群僧一聽,都暗暗不以為然,鳩摩智的指法固然和玄渡一模一樣,連兩人溫顏微笑的神情也是毫無二致,卻不是少林七十二絕技之一的“拈花指”是什麽?
群僧都知鳩摩智是吐蕃國的護國法師,敕封大輪明王,每隔五年,便在大雪山大輪寺開壇,講經說法,四方高僧居士雲集聆聽,執經問難,無不讚歎。
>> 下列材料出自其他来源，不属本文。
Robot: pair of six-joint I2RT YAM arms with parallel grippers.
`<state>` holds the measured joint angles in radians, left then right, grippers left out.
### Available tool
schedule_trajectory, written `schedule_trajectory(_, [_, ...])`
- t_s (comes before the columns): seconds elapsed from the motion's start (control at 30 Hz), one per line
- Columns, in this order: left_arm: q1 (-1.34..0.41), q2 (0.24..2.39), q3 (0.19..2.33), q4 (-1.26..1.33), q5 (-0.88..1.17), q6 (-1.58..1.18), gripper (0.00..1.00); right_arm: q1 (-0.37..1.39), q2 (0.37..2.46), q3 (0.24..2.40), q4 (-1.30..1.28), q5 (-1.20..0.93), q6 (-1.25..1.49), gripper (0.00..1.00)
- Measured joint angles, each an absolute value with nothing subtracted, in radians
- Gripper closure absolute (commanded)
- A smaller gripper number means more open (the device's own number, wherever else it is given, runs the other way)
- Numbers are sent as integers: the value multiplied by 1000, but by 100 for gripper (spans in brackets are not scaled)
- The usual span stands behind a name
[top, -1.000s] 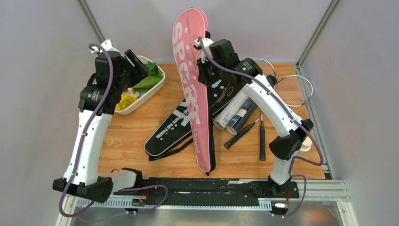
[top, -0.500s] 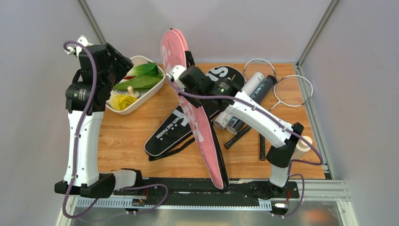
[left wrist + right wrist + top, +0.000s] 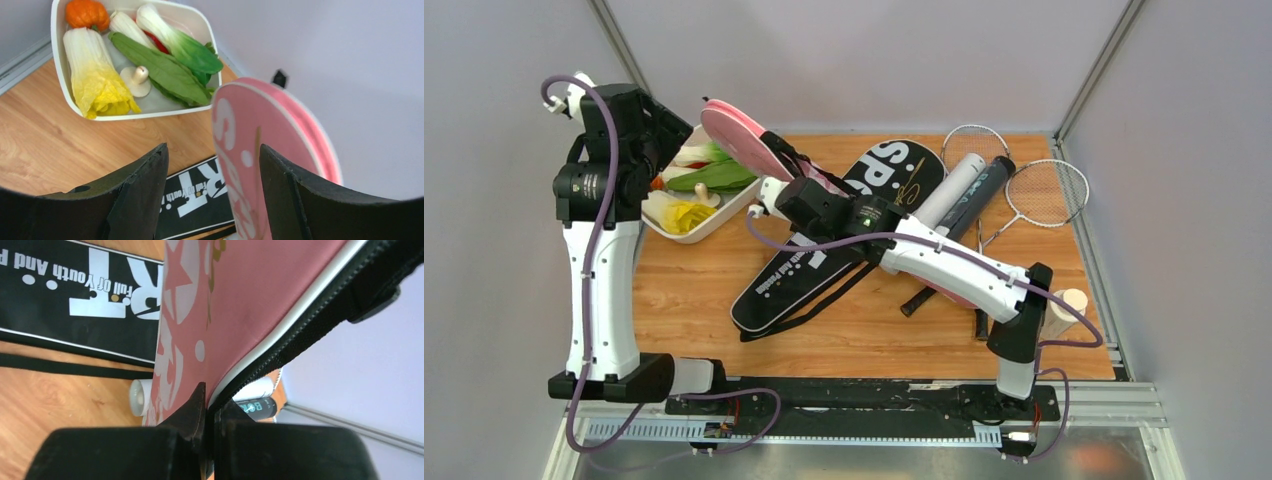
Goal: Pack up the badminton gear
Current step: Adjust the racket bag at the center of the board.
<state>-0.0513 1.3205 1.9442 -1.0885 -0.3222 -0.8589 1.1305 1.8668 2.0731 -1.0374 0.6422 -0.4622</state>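
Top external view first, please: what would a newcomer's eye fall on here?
The pink cover stands out, raised slantwise over the far left of the table and pinched at its zipped edge by the right gripper. Beside it sits the white dish of vegetables, with the open left gripper hovering near; a black cover lies flat mid-table.

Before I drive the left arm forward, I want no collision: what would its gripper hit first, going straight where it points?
Most likely the rounded end of the pink cover, which sits just ahead of the open left gripper; the black cover lies beyond it. Depth is unclear.
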Motion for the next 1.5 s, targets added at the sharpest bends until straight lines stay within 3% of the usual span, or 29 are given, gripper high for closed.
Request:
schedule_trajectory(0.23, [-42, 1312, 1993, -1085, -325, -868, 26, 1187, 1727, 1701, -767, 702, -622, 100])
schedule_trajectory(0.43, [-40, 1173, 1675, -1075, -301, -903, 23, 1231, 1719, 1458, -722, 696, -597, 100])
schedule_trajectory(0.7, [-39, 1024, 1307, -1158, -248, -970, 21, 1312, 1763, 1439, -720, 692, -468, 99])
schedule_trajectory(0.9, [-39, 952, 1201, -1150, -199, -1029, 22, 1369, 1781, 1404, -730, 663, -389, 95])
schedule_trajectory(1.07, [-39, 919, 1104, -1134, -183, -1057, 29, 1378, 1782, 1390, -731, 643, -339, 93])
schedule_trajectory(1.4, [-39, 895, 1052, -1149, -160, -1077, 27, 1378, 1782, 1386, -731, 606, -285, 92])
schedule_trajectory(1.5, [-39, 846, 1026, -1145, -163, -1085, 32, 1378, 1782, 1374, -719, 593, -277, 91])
他是佛門中天下知名的高僧,所使的如何會不是佛門武功?鳩摩智心中卻又是一驚:“這小和尚怎知我使的不是拈花指?不是佛門武功?”一轉念間,便即恍然:“是了!那拈花指本是一門十分王道和平的功夫,隻點人穴道,製敵而不傷人,我急切求勝,指力太過淩厲,竟在那老僧胸口戳了三個小孔,便不是迦葉尊者拈花微笑的本意了。這小和尚想必由此而知。”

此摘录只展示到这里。